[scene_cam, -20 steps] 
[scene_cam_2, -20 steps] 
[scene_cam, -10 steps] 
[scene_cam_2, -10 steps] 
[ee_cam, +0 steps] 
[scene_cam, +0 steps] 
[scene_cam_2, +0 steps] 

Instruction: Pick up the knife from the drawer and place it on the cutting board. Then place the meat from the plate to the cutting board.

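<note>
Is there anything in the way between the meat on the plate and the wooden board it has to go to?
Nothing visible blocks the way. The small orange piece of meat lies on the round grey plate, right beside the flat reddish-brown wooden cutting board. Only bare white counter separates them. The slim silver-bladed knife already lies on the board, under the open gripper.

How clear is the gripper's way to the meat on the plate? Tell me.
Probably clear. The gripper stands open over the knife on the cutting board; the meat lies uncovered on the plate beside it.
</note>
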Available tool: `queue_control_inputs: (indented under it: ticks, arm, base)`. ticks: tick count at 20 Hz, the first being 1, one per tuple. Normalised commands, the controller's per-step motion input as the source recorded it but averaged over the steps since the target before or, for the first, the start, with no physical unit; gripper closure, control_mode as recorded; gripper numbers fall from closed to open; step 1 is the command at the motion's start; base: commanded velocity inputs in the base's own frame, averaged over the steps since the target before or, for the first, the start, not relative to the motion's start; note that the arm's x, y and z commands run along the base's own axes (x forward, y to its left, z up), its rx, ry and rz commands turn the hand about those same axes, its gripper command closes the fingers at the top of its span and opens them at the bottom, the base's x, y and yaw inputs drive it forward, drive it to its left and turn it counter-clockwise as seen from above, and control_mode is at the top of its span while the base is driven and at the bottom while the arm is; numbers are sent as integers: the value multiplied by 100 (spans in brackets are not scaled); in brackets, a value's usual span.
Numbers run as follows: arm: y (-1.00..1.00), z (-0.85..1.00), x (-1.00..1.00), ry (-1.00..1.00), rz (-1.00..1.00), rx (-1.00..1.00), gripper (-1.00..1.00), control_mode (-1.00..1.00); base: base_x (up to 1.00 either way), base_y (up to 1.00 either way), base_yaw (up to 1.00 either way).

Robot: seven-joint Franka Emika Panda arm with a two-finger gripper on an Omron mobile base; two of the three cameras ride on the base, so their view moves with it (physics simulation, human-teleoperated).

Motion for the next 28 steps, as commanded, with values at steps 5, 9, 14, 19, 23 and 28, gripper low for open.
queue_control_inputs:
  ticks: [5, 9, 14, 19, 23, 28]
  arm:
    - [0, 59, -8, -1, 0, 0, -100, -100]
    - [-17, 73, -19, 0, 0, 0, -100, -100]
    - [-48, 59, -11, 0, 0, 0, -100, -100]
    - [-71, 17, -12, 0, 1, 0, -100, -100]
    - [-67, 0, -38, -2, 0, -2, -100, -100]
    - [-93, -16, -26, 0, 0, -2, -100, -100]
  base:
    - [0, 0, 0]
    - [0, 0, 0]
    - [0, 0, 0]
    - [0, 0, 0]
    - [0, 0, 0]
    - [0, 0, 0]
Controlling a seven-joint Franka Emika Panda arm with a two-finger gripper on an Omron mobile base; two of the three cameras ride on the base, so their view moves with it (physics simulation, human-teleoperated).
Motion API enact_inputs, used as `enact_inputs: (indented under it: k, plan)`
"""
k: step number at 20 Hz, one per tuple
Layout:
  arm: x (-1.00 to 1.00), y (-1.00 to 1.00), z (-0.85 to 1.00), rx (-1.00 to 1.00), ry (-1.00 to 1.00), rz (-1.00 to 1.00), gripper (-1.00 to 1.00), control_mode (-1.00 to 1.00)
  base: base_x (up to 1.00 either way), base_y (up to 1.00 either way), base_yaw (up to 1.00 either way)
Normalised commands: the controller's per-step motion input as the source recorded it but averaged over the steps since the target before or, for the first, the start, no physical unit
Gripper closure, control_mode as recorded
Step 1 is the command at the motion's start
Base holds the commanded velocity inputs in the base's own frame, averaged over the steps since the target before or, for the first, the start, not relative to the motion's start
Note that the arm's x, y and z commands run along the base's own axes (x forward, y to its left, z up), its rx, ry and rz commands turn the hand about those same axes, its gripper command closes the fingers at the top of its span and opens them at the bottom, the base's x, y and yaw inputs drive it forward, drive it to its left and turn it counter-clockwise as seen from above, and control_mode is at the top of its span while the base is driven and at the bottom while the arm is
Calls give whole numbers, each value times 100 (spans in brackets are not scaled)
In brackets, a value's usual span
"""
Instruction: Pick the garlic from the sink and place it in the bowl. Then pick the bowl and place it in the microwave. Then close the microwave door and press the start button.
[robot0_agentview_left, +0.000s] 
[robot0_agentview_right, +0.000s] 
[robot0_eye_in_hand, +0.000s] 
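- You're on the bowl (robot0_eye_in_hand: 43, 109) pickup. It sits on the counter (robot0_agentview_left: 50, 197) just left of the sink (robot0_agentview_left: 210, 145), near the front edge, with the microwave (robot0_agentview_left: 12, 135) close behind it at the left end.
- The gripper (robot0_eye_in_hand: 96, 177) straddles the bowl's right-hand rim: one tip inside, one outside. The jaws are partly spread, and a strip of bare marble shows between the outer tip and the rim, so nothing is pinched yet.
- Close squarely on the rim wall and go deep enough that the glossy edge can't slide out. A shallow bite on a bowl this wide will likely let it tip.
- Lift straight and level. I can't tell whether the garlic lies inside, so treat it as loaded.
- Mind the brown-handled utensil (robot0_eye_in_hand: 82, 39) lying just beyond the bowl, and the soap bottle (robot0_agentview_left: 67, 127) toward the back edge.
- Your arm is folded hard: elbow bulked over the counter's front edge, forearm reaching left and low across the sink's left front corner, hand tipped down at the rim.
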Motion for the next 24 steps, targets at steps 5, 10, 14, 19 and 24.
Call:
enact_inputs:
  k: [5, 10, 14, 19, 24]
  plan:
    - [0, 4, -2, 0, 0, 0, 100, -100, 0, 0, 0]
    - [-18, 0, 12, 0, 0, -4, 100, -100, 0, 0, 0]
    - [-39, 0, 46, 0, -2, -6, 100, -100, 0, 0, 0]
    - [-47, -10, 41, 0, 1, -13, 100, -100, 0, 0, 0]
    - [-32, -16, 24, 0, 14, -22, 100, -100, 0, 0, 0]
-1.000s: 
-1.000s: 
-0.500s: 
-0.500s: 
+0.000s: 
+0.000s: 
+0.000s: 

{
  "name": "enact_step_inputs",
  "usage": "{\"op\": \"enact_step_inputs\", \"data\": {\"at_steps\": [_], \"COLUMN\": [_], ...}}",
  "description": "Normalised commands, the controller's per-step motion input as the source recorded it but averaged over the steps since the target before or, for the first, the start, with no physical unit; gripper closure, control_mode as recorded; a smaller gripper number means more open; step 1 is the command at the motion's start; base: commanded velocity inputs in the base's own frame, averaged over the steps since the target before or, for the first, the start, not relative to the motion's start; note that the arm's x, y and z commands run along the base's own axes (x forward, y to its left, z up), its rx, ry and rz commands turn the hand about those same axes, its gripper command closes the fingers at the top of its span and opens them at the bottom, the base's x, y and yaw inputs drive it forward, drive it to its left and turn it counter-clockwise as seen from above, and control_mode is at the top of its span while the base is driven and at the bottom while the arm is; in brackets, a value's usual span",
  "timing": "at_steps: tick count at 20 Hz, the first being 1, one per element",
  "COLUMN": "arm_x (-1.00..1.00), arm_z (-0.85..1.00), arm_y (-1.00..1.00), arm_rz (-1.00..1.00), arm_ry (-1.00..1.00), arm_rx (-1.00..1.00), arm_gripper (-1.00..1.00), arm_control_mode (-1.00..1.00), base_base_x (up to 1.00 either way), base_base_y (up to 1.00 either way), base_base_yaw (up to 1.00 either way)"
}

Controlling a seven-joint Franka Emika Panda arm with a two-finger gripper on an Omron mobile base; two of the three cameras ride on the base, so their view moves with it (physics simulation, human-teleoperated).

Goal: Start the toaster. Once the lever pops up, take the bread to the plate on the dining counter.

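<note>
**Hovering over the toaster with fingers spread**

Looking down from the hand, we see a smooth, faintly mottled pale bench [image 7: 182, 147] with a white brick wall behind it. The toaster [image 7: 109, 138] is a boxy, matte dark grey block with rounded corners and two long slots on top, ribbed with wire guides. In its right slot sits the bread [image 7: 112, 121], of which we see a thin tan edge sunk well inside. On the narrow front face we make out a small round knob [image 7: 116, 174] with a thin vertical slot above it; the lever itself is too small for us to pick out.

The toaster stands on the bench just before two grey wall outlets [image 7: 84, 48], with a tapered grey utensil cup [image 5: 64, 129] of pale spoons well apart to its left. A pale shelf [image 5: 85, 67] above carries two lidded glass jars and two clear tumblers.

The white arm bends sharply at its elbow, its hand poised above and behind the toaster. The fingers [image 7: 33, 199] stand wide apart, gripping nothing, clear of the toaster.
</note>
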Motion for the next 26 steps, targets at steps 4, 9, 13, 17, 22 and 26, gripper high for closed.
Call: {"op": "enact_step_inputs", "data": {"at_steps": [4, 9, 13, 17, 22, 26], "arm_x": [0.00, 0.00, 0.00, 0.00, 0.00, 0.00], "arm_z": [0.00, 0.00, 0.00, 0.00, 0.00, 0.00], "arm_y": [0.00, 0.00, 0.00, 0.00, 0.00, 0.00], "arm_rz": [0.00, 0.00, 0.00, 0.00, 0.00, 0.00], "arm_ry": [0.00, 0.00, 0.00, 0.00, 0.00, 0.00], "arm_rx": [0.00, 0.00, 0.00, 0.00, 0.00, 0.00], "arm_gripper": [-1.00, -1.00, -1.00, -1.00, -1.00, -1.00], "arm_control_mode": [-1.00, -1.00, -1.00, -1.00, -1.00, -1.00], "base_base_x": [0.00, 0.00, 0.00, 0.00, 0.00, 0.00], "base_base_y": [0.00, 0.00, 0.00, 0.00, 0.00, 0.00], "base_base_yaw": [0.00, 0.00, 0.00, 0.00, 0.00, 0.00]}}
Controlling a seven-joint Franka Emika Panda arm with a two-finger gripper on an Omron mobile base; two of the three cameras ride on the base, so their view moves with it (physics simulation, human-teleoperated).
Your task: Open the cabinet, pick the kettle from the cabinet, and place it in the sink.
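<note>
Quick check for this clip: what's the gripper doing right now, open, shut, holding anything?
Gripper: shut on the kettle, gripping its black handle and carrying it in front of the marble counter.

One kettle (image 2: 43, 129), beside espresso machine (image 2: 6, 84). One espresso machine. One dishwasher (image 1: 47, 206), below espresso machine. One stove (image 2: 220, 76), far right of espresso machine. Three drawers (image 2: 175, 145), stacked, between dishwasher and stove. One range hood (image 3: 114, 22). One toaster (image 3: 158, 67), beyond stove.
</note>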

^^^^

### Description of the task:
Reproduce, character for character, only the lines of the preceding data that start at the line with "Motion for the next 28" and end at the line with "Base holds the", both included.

### Solution to this task:
Motion for the next 28 steps, as commanded, with values at steps 5, 9, 14, 19, 23 and 28, gripper low for open.
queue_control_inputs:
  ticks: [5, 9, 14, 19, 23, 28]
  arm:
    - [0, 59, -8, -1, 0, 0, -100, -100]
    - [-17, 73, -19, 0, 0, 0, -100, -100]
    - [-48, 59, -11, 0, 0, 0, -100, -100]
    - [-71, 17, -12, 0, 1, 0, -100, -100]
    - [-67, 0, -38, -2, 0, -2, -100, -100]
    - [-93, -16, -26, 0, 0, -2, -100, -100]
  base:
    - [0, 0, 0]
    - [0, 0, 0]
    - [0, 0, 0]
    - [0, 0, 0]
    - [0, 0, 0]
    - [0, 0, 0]
Controlling a seven-joint Franka Emika Panda arm with a two-finger gripper on an Omron mobile base; two of the three cameras ride on the base, so their view moves with it (physics simulation, human-teleoperated).
Motion API enact_inputs, used as `enact_inputs: (indented under it: k, plan)`
"""
k: step number at 20 Hz, one per tuple
Layout:
  arm: x (-1.00 to 1.00), y (-1.00 to 1.00), z (-0.85 to 1.00), rx (-1.00 to 1.00), ry (-1.00 to 1.00), rz (-1.00 to 1.00), gripper (-1.00 to 1.00), control_mode (-1.00 to 1.00)
  base: base_x (up to 1.00 either way), base_y (up to 1.00 either way), base_yaw (up to 1.00 either way)
Normalised commands: the controller's per-step motion input as the source recorded it but averaged over the steps since the target before or, for the first, the start, no physical unit
Gripper closure, control_mode as recorded
Step 1 is the command at the motion's start
Base holds the commanded velocity inputs in the base's own frame, averaged over the steps since the target before or, for the first, the start, not relative to the motion's start

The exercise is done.